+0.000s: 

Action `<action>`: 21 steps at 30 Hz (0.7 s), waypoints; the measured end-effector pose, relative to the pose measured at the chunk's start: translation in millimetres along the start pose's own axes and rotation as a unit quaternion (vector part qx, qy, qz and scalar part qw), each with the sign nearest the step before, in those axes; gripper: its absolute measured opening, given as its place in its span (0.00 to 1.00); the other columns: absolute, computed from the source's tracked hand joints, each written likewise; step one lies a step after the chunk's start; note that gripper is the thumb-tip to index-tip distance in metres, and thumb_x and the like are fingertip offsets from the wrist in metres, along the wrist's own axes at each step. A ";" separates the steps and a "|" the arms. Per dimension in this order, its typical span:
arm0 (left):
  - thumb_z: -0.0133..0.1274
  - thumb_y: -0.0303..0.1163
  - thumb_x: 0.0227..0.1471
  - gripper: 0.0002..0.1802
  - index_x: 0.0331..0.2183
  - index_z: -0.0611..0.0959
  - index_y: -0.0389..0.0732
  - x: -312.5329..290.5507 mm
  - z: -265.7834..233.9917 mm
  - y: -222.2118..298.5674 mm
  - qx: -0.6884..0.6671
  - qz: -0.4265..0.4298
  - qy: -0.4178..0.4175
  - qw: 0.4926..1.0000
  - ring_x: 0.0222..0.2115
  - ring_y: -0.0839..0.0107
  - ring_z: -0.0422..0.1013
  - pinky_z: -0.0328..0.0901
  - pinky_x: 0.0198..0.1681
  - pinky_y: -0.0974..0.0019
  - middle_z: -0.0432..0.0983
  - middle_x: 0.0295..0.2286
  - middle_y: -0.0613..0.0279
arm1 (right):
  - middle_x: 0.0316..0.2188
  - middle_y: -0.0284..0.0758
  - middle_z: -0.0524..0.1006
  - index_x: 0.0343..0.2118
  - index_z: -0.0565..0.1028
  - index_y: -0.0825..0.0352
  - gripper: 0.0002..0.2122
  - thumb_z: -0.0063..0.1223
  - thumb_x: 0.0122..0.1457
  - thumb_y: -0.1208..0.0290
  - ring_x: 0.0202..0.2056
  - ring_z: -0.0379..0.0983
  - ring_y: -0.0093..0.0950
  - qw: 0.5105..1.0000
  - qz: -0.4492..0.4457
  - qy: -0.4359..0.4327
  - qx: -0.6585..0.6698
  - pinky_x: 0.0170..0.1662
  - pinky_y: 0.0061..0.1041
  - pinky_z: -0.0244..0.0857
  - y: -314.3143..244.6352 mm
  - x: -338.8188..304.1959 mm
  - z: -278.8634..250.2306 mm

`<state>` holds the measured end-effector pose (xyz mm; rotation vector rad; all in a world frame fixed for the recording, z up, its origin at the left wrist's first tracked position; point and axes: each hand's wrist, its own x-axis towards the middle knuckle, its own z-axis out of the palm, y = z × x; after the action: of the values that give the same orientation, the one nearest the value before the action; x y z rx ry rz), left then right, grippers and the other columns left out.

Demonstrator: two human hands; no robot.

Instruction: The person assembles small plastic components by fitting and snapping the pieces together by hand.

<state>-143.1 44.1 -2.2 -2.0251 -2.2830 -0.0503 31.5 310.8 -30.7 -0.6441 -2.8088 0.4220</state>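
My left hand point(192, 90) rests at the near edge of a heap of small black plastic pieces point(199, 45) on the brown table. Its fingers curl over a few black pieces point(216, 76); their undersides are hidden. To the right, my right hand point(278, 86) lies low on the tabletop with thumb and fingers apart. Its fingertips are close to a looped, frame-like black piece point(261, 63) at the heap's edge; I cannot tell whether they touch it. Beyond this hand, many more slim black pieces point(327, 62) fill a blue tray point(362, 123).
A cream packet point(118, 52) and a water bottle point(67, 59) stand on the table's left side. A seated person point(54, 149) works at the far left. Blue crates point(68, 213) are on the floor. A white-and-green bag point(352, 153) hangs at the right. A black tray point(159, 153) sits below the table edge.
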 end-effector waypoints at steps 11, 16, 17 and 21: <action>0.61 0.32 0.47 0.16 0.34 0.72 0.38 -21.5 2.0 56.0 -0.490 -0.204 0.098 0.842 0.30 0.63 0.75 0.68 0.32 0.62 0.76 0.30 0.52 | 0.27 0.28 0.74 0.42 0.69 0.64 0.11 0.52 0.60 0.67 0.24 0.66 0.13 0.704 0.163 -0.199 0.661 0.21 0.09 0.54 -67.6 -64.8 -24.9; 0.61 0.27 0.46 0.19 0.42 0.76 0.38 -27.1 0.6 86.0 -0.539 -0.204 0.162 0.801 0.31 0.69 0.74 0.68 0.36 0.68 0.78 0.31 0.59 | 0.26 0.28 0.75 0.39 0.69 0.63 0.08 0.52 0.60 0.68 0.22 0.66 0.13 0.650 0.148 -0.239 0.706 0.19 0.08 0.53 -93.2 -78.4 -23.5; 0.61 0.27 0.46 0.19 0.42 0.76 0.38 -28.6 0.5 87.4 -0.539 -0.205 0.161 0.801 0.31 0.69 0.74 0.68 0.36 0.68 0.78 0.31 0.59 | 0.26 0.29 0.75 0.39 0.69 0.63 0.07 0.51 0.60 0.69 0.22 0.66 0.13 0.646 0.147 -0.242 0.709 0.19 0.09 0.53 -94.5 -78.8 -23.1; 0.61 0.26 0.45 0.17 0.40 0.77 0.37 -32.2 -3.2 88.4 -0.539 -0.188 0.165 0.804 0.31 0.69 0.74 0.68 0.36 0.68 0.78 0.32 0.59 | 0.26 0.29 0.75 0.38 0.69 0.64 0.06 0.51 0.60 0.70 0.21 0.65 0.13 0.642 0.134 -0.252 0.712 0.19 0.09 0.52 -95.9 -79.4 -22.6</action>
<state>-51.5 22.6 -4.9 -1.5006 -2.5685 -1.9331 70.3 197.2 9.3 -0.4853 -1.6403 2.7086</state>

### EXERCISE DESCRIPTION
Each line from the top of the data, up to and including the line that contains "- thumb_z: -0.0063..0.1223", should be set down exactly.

### YOUR RESPONSE
+0.000s: 

Action `<action>`: 21 steps at 30 Hz (0.7 s), waypoints; the measured end-effector pose, relative to the pose measured at the chunk's start: translation in millimetres along the start pose's own axes and rotation as a unit quaternion (vector part qx, qy, qz and scalar part qw), each with the sign nearest the step before, in those axes; gripper: its absolute measured opening, given as its place in its span (0.00 to 1.00); the other columns: absolute, computed from the source's tracked hand joints, each written likewise; step one lies a step after the chunk's start; note that gripper is the thumb-tip to index-tip distance in metres, and thumb_x and the like are fingertip offsets from the wrist in metres, along the wrist's own axes at each step. A ";" separates the steps and a "|" the arms. Per dimension in this order, its typical span:
arm0 (left):
  - thumb_z: -0.0133..0.1274
  - thumb_y: -0.0303..0.1163
  - thumb_x: 0.0227..0.1471
  - gripper: 0.0002..0.1802
  - index_x: 0.0331..0.2183
  - index_z: -0.0611..0.0959
  - index_y: -0.0389..0.0732
  - x: -312.5329..290.5507 mm
  - z: -265.7834..233.9917 mm
  - y: -222.2118..298.5674 mm
  - qx: -0.6884..0.6671
  - qz: -0.4265..0.4298
  - qy: -0.4178..0.4175
  - qw: 0.4926..1.0000
  - ring_x: 0.0222..0.2115
  - ring_y: -0.0839..0.0107
  - ring_z: -0.0422..0.1013
  - pinky_z: -0.0328..0.0901
  - pinky_x: 0.0198..0.1681
  - pinky_y: -0.0974..0.0019
  - middle_z: -0.0432..0.0983
  - middle_x: 0.0295..0.2286
  - middle_y: -0.0613..0.0279
arm1 (right):
  - middle_x: 0.0316..0.2188
  - middle_y: -0.0284..0.0758
  - middle_z: -0.0524..0.1006
  - index_x: 0.0343..0.2118
  - index_z: -0.0565..0.1028
  - index_y: -0.0825..0.0352
  - gripper: 0.0002..0.2122
  - thumb_z: -0.0063..0.1223

No further answer is expected.